The Council would advocate on behalf of those with vision, hearing, physical, or cognitive impairments, as well as older people, parents, and youth justice groups. The Council will directly advise the Minister, the director-general of Transport and Main Roads, and the CEO of Queensland Rail.
Queensland Transport Minister Mark Bailey said the Council would assist the government in avoiding accessibility issues, such as the bungled design of the New Generation Rollingstock (NGR), which required the trains to be retrofitted to comply with disability legislation.
“The existing approach to accessibility on road and transport upgrades has been piecemeal, and this new independent body will provide frank and expert advice on how we can make our record $23 billion pipeline of road and transport projects accessible for all Queenslanders,” said Bailey.

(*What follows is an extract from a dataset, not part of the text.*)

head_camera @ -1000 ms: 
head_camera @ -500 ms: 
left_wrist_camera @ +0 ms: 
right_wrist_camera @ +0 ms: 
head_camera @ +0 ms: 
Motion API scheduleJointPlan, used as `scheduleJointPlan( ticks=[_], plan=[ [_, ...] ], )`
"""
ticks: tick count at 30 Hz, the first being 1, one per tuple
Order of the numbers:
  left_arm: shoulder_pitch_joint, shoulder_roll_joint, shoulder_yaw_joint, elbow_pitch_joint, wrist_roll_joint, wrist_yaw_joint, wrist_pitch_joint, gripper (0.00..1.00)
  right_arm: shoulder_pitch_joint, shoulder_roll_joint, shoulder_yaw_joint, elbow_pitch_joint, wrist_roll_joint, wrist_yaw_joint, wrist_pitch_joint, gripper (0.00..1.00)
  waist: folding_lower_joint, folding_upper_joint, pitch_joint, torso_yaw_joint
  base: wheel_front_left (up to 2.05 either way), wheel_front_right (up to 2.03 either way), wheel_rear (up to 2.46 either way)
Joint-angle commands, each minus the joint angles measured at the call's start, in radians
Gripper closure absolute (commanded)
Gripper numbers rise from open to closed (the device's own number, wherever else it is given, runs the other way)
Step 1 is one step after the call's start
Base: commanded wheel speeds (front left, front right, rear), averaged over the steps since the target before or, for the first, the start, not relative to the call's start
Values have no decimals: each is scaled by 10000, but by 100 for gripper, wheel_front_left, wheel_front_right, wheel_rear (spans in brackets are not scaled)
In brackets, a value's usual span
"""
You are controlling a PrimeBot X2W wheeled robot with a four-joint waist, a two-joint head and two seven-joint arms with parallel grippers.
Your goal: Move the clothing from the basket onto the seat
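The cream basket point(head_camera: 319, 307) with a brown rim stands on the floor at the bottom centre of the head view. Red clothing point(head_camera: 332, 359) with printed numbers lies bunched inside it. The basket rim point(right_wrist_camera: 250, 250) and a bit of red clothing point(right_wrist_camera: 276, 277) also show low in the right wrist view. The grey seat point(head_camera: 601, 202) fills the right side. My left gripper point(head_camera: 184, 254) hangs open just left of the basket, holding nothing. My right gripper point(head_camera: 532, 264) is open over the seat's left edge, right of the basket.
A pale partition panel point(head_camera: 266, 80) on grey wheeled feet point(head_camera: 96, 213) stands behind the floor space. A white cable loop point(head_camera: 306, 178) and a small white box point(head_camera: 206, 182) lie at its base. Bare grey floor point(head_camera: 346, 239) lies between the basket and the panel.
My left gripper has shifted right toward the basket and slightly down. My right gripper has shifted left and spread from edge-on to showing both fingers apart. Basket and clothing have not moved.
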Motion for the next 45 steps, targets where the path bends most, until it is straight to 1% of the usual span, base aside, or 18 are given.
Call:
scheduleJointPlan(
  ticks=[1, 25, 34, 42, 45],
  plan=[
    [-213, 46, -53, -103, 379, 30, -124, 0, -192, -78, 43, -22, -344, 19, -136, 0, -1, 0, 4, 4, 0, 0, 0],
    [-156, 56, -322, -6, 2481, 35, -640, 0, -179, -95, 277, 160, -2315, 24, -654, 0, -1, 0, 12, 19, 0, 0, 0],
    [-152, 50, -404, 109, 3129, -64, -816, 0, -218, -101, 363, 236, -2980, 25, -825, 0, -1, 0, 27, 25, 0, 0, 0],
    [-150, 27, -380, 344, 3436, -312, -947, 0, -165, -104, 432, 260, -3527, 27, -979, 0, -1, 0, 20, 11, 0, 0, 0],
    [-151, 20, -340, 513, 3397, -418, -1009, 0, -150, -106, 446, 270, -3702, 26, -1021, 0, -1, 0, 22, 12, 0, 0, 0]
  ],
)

“The establishment of the Queensland Accessible Transport Advisory Council (QATAC) will provide disability-sector representatives with an unprecedented opportunity for early and authentic consultation on all major transport projects.
In addition to the Council, the Queensland government is investing $500 million in accessibility upgrades for train stations in the state’s south east.
“As part of Queensland’s economic recovery plan, the Palaszczuk Government is investing an additional $136 million for accessibility upgrades at Bundamba, Burpengary, Banyo and Wooloowin train stations which will include full platform raising, setting a new standard for all future station upgrades to be delivered by Queensland Rail,” said Bailey.
Chairing the Council is former District Court judge Michael Forde, who was a commissioner on the NGR inquiry. An expression of interest process for membership has now begun and will run until mid-November.
“This will be a template for all transport infrastructure, requiring the council be formally consulted before the finalisations of any plans. This will apply to all forms of transport,” said Forde.